● Work request:
Omit the images and output every line of the data below exactly.
▽
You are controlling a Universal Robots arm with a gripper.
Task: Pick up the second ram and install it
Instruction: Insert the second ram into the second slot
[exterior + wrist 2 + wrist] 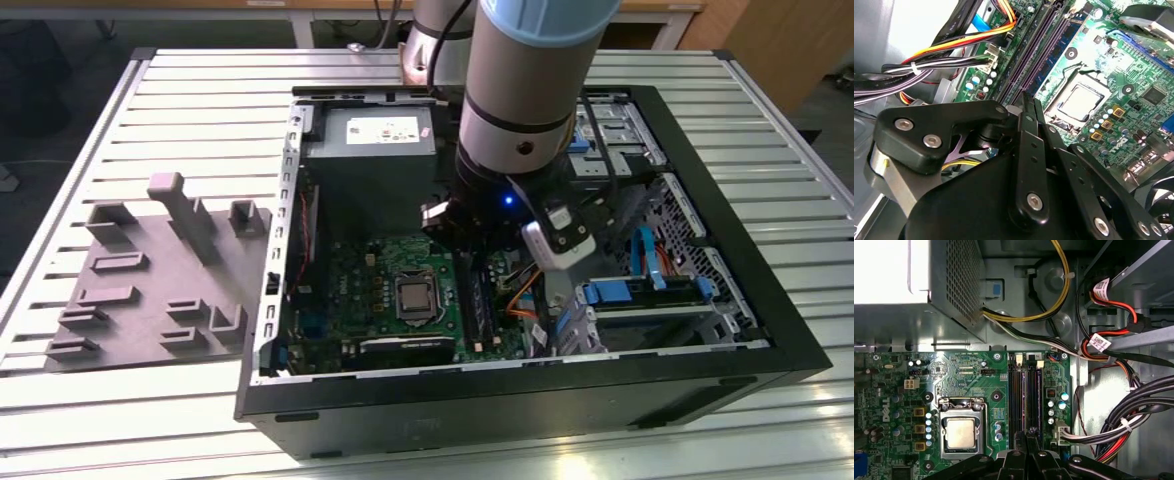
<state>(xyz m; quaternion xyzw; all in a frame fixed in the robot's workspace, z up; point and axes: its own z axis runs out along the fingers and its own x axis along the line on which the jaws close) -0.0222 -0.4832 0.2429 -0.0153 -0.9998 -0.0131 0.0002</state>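
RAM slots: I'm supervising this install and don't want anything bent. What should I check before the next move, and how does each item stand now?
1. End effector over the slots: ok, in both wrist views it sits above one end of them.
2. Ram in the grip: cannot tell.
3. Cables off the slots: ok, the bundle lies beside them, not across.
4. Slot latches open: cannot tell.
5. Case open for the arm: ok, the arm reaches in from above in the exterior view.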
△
● Solution to the problem:
You are controlling a Universal Robots arm with a gripper.
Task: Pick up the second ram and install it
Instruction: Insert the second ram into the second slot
[exterior + wrist 2 + wrist] 
<state>(xyz m; quaternion xyzw; all in a frame fixed in the robot's workspace, z up; point and axes: its own z axis runs out along the fingers and its own x axis along the line on which the jaws close) -0.0222 -0.4832 0.2429 -0.0153 -0.9998 -0.0131 0.0002</state>
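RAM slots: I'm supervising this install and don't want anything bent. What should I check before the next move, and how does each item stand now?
1. End effector over the slots: ok, in both wrist views it sits above one end of them.
2. Ram in the grip: cannot tell.
3. Cables off the slots: ok, the bundle lies beside them, not across.
4. Slot latches open: cannot tell.
5. Case open for the arm: ok, the arm reaches in from above in the exterior view.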

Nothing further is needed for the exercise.